We went to the emergency room, where it turned out that the fracture. The coaches gave me three days of rest - on Monday I came out, the plaster was from my fingertips to the elbow, the elbow did not bend ... I didn’t know that plaster could be like that - nasty, cold, wet.
Well, when the cast was removed after three weeks and I started jumping triples, I did salchow, rittberger in training, then I went to flip. And, despite the fact that she was in a small weight and did not lose her physical shape, she fell in the same way as the first time, only on her left hand. My fingers immediately began to go numb, but I thought that I would have time to go to this flip again. Still, she did it - before going back to the emergency room. I realized that the hand was broken when I could not hold the dog with this hand.
- I imagine what the coaches told you.
- That day they were not at the rink, and when I came to the next training session after the day off, you should have seen how they looked at me. Like, "How do you do that?"
It was the end of February, Eteri Georgievna's birthday was approaching, and somehow she detained me at the skating rink and said that it would probably be better for us to part.

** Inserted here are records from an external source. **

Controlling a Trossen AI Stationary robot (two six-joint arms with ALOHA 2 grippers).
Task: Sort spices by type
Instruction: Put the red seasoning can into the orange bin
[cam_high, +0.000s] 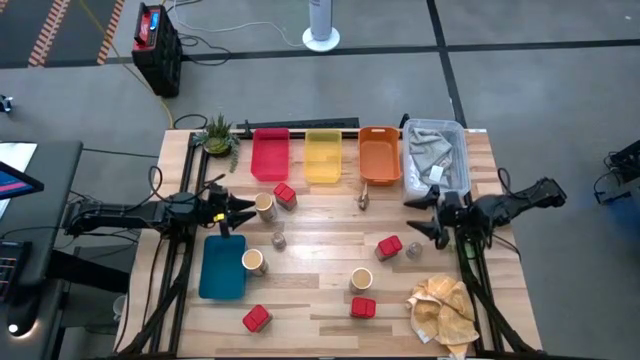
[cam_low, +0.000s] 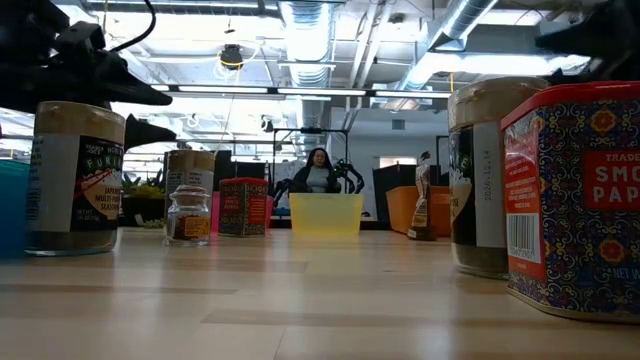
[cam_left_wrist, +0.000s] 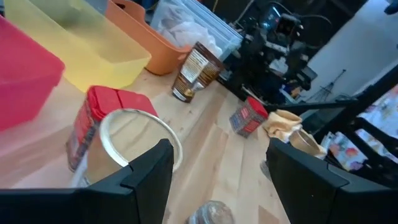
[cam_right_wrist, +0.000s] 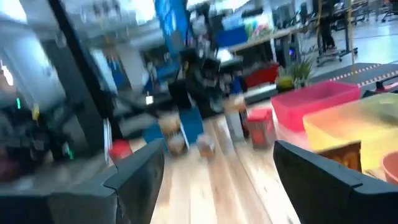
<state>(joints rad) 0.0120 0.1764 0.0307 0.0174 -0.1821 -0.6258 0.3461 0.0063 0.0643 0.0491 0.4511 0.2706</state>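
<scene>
1. Your left gripper (cam_high: 236, 212) is wide open, empty; a tan cylinder (cam_high: 264, 206) sits just ahead, a red tin (cam_high: 285, 196) beyond.
2. Your right gripper (cam_high: 428, 215) gapes empty; a small jar (cam_high: 414, 250) and another red tin (cam_high: 389, 247) lie just beside it.

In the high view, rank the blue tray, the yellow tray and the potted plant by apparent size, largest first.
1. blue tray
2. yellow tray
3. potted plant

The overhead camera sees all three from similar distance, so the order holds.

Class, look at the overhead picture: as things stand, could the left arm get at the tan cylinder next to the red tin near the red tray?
Probably yes. The left gripper hovers open right beside the tan cylinder. Nothing lies between them; the red tin sits on its far side.
</scene>
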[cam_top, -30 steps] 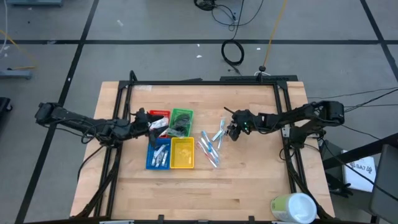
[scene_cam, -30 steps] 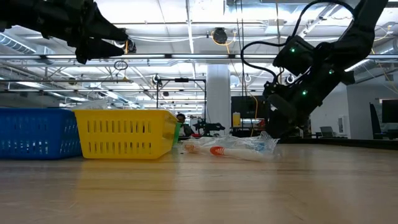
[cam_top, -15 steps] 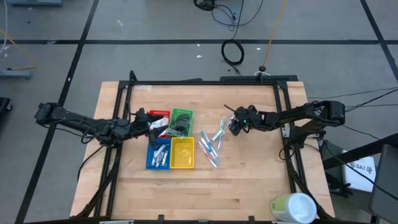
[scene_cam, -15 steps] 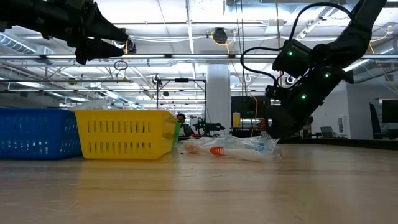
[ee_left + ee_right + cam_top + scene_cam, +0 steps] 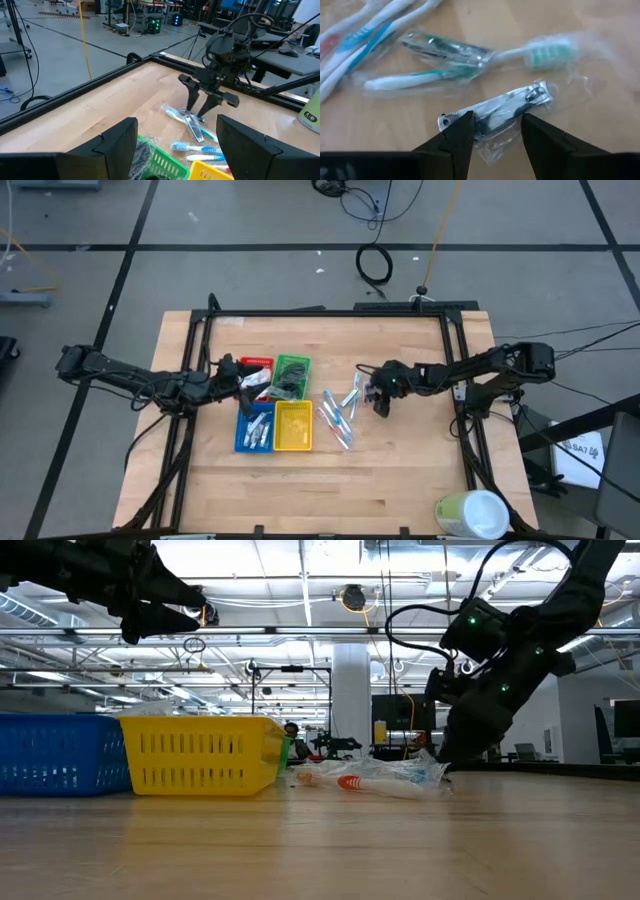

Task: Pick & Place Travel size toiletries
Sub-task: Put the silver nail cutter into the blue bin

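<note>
Right gripper (image 5: 492, 131) jaws spread astride wrapped nail clipper (image 5: 495, 111), its long axis crossing them; left gripper (image 5: 175, 145) spread, farther off.

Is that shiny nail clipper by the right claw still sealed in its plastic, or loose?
Still wrapped: the nail clipper lies flat on the table inside crinkled clear plastic, between the open fingers of the right gripper.

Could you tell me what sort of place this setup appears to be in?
Probably a robotics lab or workshop in a large open industrial hall: the wooden table stands on a grey concrete floor with loose cables, and workbenches with electronics sit beyond it under exposed ceiling pipes.
</note>
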Motion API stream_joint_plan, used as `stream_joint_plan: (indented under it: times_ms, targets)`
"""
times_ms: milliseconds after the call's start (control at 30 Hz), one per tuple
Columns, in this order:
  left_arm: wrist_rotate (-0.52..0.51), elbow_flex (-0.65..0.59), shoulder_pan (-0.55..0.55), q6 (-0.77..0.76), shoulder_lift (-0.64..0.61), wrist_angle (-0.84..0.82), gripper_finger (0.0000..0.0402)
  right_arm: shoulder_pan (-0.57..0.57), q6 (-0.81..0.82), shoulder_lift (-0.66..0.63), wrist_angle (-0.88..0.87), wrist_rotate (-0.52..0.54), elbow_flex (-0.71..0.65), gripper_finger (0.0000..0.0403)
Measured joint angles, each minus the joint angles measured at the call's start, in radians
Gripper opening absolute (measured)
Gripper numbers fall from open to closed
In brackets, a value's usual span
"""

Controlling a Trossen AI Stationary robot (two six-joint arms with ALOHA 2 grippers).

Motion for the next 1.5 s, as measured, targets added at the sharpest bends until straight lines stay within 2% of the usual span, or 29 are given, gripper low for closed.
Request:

- Were you not afraid that after your aggravated hip injury, Buyanova might do the same?
- By that time, I managed to study the character of Elena Germanovna well and was sure that she would not do that. Most likely, both will support and help.
Do you feel your age on the ice?
- Well, Liza Tuktamysheva does not feel it, why should I feel it? Although this year I will have the sixth adult championship of Russia. Sixth! When you think about it, the thought involuntarily comes to mind: “I'm damn old!!!”
- And from what age do you remember yourself on the ice?
- From the very first competition. I don’t know how old I was, but the initial pose was imprinted for the rest of my life. I stood sideways to the judges, with my face on a short board and depicted a barrier with my hands. And when they told me that I had to put on the second program, I burst into tears. For some reason, I was sure that with programs it’s like at school. Until one skated to the top five, they won’t give another.